Public APIs use rate-limiting for commercial purposes to generate revenue. A common business model is to pay a certain subscription amount for leveraging the API. So, they can only make so many API calls before paying more for an upgraded plan.

Rate Limiting helps protect against malicious bot attacks. For example, a hacker can use bots to make repeated calls to an API endpoint. Hence, rendering the service unavailable for anyone else. This is known as the Denial of Service (DoS) attack.

Another purpose of rate limiting is to regulate traffic to the API according to infrastructure availability. Such usage is more relevant to the cloud-based API services that utilize a “pay as you go” IaaS strategy with cloud providers.

Demo Web API Application

Let’s use a Web API application in the eCommerce domain that performs simple CRUD operations on a list of products. The controller contains the corresponding action methods:

[ProducesResponseType(typeof(IEnumerable<Product>), StatusCodes.Status200OK)]
public IActionResult GetAllProducts() 
    return Ok(_repo.GetAll());

[ProducesResponseType(typeof(Product), StatusCodes.Status200OK)]
public IActionResult GetProduct(Guid id)
   var product = _repo.GetById(id);
   return product is not null ? Ok(product) : NotFound();

The Web API app exposes two endpoints that get a list of products and single product details respectively. Let’s apply a limit on the number of requests on one of the endpoints.  For example, the endpoint returning a list of all available products to the client. This will be most likely a popular endpoint in the context of request traffic.

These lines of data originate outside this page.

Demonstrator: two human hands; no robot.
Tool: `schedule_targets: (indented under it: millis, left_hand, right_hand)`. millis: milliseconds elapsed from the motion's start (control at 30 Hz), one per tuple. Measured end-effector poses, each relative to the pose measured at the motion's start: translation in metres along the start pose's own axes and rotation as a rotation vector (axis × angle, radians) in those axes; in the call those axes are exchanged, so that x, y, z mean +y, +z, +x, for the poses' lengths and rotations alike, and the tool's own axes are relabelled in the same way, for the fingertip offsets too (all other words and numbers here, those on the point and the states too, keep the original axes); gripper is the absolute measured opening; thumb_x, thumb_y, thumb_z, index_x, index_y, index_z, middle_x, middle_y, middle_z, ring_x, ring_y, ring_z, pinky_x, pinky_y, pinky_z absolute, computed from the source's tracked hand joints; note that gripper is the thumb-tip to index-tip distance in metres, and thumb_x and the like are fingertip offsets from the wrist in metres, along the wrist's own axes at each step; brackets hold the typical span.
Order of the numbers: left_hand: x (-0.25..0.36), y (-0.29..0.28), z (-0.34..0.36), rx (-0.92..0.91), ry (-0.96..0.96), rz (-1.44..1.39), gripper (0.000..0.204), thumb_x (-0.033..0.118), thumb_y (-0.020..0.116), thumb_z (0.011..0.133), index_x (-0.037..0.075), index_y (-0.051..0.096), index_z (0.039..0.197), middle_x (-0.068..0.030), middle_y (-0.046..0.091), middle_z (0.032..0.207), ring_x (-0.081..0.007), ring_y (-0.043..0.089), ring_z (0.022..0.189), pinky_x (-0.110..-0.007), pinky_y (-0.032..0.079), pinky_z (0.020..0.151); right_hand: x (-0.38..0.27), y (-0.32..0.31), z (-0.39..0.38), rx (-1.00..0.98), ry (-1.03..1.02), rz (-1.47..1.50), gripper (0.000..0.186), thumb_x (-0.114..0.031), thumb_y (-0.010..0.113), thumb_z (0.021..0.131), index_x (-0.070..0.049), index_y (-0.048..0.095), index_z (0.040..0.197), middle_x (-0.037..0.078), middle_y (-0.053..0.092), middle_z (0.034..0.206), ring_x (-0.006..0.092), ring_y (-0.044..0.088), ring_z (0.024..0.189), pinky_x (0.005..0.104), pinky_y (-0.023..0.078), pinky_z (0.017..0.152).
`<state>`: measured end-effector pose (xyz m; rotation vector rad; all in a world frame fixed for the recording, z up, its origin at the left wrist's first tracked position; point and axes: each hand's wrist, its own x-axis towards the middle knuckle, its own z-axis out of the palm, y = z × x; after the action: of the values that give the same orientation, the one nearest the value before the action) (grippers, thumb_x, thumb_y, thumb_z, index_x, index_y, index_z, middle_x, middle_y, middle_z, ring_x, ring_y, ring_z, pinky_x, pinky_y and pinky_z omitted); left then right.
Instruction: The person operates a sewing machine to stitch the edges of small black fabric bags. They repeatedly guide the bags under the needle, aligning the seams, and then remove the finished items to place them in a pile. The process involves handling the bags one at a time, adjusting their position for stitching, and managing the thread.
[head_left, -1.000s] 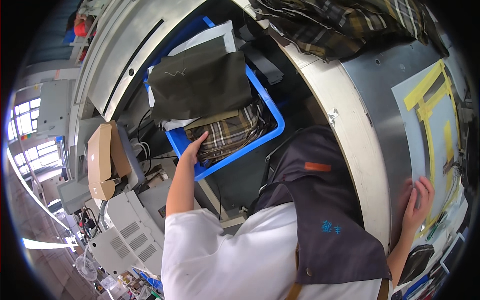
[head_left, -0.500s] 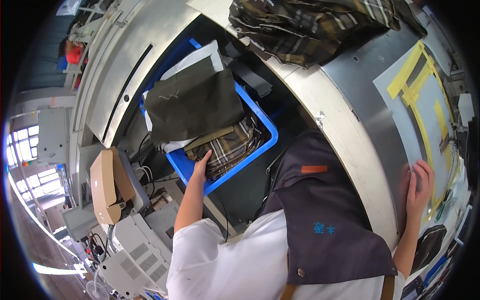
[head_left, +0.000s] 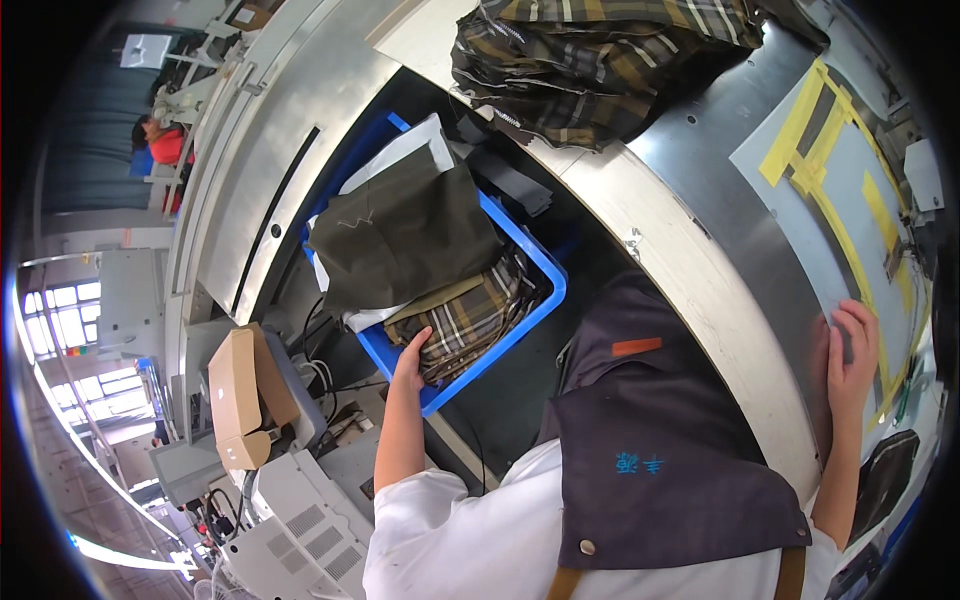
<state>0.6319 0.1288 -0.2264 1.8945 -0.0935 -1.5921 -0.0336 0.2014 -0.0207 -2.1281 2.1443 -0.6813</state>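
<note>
My left hand [head_left: 408, 365] reaches into a blue plastic bin [head_left: 556, 285] at its near left corner. Its thumb lies on the edge of a stack of folded plaid fabric [head_left: 465, 325], and the other fingers are hidden beside or under the stack, so it seems to grip that edge. Dark olive cloth [head_left: 405, 240] covers the far part of the bin's contents, with a loose pale thread on top. White sheets [head_left: 437, 150] stick out beneath it. Far to the right, my right hand [head_left: 852, 350] rests, fingers loosely bent, beside a pale template board [head_left: 800, 200] with yellow tape; it holds nothing.
Bunched plaid fabric with a zipper [head_left: 610, 70] lies on the metal table [head_left: 700, 110] above the bin. The table's pale edge [head_left: 650, 215] curves between bin and board. At left stand an open cardboard box [head_left: 238, 400], a grey machine housing [head_left: 310, 520] and cables. Farther off is another person [head_left: 168, 145].
The whole view has shifted slightly, so bin and box appear a little farther right and lower. My left hand stays at the plaid stack, and my right hand stays by the board.
</note>
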Motion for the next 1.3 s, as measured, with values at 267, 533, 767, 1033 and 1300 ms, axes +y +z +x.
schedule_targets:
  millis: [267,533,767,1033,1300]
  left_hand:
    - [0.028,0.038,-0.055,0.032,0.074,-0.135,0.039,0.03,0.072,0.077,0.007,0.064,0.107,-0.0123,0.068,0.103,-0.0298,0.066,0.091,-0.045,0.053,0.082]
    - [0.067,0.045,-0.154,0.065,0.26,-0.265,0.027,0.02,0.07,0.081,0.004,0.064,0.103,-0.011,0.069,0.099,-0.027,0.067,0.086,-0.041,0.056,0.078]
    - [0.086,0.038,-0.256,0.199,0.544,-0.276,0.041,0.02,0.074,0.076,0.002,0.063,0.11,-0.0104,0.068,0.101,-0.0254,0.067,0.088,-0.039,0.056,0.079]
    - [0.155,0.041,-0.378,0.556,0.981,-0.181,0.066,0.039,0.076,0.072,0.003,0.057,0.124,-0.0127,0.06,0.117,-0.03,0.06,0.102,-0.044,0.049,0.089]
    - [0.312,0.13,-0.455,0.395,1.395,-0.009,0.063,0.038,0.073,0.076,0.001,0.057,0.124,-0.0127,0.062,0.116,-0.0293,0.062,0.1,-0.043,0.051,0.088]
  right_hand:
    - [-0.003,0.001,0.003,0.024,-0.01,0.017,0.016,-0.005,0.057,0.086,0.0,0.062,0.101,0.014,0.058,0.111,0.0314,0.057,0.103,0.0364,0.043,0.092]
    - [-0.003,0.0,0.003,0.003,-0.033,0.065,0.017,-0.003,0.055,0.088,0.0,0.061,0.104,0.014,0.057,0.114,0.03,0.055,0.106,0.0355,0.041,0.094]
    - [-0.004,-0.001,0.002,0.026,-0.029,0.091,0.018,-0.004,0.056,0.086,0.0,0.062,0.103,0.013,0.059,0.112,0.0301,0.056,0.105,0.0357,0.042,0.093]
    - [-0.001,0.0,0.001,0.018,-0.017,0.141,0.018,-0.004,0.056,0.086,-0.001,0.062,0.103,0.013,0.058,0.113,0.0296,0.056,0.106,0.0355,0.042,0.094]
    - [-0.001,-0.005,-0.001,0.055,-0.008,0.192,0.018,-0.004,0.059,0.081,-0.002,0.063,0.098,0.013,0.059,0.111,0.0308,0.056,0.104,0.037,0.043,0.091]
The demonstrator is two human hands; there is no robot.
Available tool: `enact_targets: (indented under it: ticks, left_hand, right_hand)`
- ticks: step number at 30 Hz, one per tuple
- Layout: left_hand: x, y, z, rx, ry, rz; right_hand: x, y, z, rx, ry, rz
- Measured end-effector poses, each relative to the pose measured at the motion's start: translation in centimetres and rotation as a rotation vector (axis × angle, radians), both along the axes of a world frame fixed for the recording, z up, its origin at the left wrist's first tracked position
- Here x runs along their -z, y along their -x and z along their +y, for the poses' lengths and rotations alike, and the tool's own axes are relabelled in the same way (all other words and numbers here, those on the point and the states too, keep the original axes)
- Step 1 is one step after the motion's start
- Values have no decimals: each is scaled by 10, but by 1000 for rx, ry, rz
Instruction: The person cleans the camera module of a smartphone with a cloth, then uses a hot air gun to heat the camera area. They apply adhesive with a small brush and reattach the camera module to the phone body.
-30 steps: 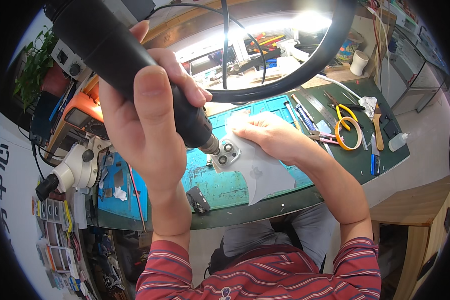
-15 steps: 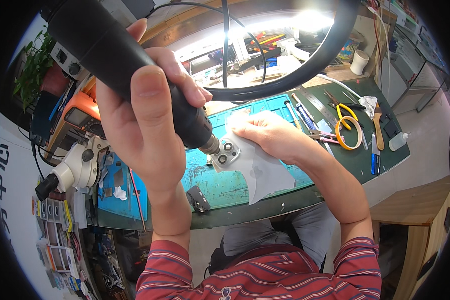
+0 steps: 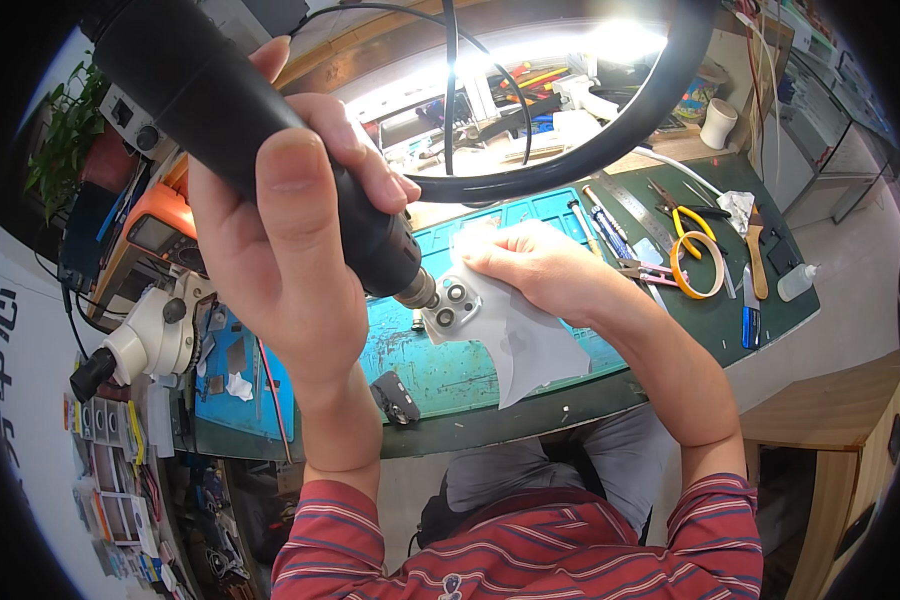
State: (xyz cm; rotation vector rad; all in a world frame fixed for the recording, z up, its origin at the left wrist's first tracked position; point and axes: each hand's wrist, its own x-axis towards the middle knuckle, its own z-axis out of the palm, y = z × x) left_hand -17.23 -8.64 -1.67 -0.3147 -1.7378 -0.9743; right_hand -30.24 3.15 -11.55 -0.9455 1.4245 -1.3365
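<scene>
My left hand (image 3: 275, 235) is wrapped round a black hot air gun (image 3: 235, 110) with its metal nozzle slanting down to the right. The nozzle tip is close to the camera lenses (image 3: 455, 300) of a pale grey phone back cover (image 3: 540, 350); whether they touch, I cannot tell. This cover has a jagged lower edge, as if broken. My right hand (image 3: 530, 262) pinches the cover at its top, holding it tilted above the blue work mat (image 3: 400, 345). A small dark part with round lenses (image 3: 396, 398) lies near the bench's front edge.
A thick black hose (image 3: 570, 175) loops across the far side. To the right lie yellow-handled pliers (image 3: 688, 225), a tape roll (image 3: 698, 265), a brush (image 3: 757, 255) and a small bottle (image 3: 797, 283). On the left stand a white microscope (image 3: 155, 335) and an orange multimeter (image 3: 165, 225).
My left hand and the hot air gun have shifted very slightly to the left. My right hand and the back cover look almost unmoved.
</scene>
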Motion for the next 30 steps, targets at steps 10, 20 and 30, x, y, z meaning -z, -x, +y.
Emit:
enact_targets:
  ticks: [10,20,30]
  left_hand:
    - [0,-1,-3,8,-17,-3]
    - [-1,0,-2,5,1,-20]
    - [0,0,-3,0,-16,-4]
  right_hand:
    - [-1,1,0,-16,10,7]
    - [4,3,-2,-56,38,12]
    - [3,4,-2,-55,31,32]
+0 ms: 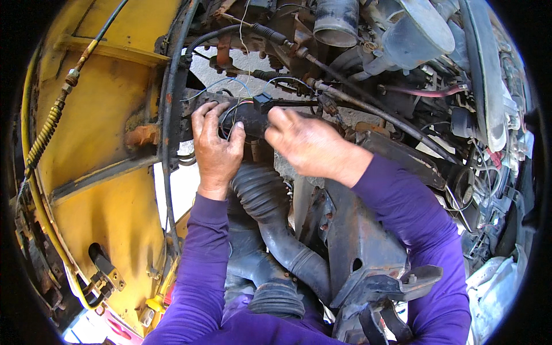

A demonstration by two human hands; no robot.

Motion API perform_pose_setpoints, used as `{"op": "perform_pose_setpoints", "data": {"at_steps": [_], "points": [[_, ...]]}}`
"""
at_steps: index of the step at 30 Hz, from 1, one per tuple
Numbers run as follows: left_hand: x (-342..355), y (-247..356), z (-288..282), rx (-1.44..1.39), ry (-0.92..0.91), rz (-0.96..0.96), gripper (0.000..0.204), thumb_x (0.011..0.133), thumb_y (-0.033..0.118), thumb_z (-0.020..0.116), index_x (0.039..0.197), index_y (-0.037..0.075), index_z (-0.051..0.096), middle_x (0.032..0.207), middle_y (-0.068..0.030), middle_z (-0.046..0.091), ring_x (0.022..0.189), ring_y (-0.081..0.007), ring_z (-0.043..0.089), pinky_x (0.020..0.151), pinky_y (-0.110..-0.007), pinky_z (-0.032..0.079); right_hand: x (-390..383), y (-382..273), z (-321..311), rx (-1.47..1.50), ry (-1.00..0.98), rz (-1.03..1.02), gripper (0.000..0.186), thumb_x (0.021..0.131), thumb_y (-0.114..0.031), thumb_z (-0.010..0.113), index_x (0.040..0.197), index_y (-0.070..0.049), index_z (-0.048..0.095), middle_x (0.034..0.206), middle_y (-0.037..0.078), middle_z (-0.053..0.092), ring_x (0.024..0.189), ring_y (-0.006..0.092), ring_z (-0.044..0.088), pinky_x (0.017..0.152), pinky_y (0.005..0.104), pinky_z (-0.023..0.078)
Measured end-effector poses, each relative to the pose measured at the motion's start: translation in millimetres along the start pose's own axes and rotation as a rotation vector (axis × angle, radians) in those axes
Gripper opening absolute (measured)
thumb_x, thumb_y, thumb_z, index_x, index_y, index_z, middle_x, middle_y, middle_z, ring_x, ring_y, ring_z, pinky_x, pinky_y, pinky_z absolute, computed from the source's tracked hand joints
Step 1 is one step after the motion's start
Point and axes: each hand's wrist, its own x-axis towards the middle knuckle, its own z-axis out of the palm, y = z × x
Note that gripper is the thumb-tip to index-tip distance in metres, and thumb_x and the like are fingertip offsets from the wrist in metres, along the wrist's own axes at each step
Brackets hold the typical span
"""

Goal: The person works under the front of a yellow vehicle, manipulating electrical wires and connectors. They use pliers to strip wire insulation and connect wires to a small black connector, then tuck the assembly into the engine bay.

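My left hand (217, 146) rests beside a dark tube (253, 122), its fingers bent and its thumb spread away from them. Thin wires (227, 118), one of them white, loop through the gap between that thumb and forefinger. Close by to the right, my right hand (302, 138) is curled up tight; whatever its fingers pinch is hidden. A small black connector block (263, 102) with thin coloured wires sits just above and left of the right knuckles. Below both hands a ribbed black hose (259, 187) runs down toward me.
A yellow metal panel (106, 115) with a coil-wrapped cable (49, 129) fills the left. Rods (368, 108), a grey funnel-shaped part (420, 37) and a black cylinder (336, 23) lie beyond my hands. A dark metal bracket (365, 230) stands beneath my right forearm.
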Motion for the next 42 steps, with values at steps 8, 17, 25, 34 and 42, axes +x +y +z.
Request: {"op": "perform_pose_setpoints", "data": {"at_steps": [8, 17, 25, 34, 42], "points": [[8, 1, -7, 0.001, -0.009, -0.051, 0.035, 0.083, 0.005, 0.073, 0.118, 0.001, 0.068, 0.126, -0.0197, 0.056, 0.118, -0.0369, 0.059, 0.100, -0.043, 0.051, 1, 0, 8, -0.216, 0.047, 0.055, 0.021, 0.084, -0.018, 0.064, 0.101, -0.006, 0.068, 0.115, 0.012, 0.059, 0.102, 0.0281, 0.064, 0.084, 0.0401, 0.057], [32, 12, -1, -0.011, -0.014, 0.123, 0.032, 0.083, 0.003, 0.071, 0.114, 0.001, 0.068, 0.116, -0.0179, 0.063, 0.112, -0.0359, 0.063, 0.099, -0.042, 0.050, 2, 7, -27, -0.197, 0.066, 0.116, 0.012, 0.081, -0.015, 0.065, 0.087, -0.006, 0.068, 0.093, 0.011, 0.064, 0.087, 0.0264, 0.070, 0.070, 0.0386, 0.058], [124, 35, 41, 0.221, -0.649, 0.405, 0.030, 0.088, 0.010, 0.063, 0.114, -0.001, 0.070, 0.113, -0.0251, 0.070, 0.110, -0.0402, 0.067, 0.098, -0.044, 0.052, -63, 107, -43, 0.109, -0.126, 0.773, 0.027, 0.078, 0.000, 0.056, 0.103, 0.008, 0.062, 0.102, 0.030, 0.065, 0.097, 0.0499, 0.062, 0.086, 0.0532, 0.050], [184, 49, 103, 0.136, -1.427, 0.175, 0.044, 0.088, 0.018, 0.065, 0.130, 0.007, 0.070, 0.116, -0.0127, 0.075, 0.107, -0.0233, 0.070, 0.091, -0.038, 0.056, -47, 123, -25, 0.310, -0.071, 0.682, 0.037, 0.085, -0.004, 0.062, 0.120, 0.005, 0.066, 0.097, 0.026, 0.070, 0.091, 0.0402, 0.069, 0.080, 0.0456, 0.053], [179, 28, 102, -0.134, -1.537, -0.112, 0.059, 0.079, 0.017, 0.070, 0.137, 0.006, 0.064, 0.112, -0.0073, 0.074, 0.091, -0.0166, 0.071, 0.078, -0.032, 0.059, -26, 114, -26, 0.585, -0.213, 0.829, 0.038, 0.091, -0.006, 0.057, 0.127, 0.001, 0.066, 0.094, 0.019, 0.072, 0.079, 0.0261, 0.067, 0.073, 0.0396, 0.053]]}}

Mind you that you should never implement a method that returns all the results in your production application. It might result in performance degradation or even worse, crashes in some cases. We use it for demo purposes only. You can check our article on paging in ASP.NET Core Web API to learn how to do it properly.

The ProductRepository is responsible for interaction with a persistent store for the products:

public class ProductCatalogRepository : IProductCatalogRepository
    private readonly Dictionary<Guid, Product> _products = new();
    private Random _rnd = new Random();
    public ProductCatalogRepository()
    public List<Product> GetAll() 
       return _products.Values.ToList(); 
    public Product GetById(Guid id)
       return _products[id];


For simplicity, let’s use an in-memory dictionary as a persistent store for the products. However, the repositories in an enterprise application will not use an in-memory dictionary. In such cases, they will interact with a relational or non-relational data source.

Applying Rate Limiting Using a Custom Middleware

ASP.NET Core does not support Rate Limiting out of the box in .NET 6 (the one we are using for this article) and below. However, it is relatively easy to plug in a custom solution that implements this strategy. ASP.NET Core framework provides HTTP middleware extensibility options for this purpose.

Based on the requirement, the API may apply throttling to all endpoints or certain specific endpoints. The best way to achieve this is using a decorator.

The Decorator

Let’s use an attribute to decorate the endpoint which we want to throttle:

public class LimitRequests : Attribute
    public int TimeWindow { get; set; }
    public int MaxRequests { get; set; }

This attribute applies only to methods. The two properties in the attribute indicate the max requests allowed within a specific time window. The attribute approach gives us the flexibility to apply different rate-limiting configurations for different endpoints within the same API.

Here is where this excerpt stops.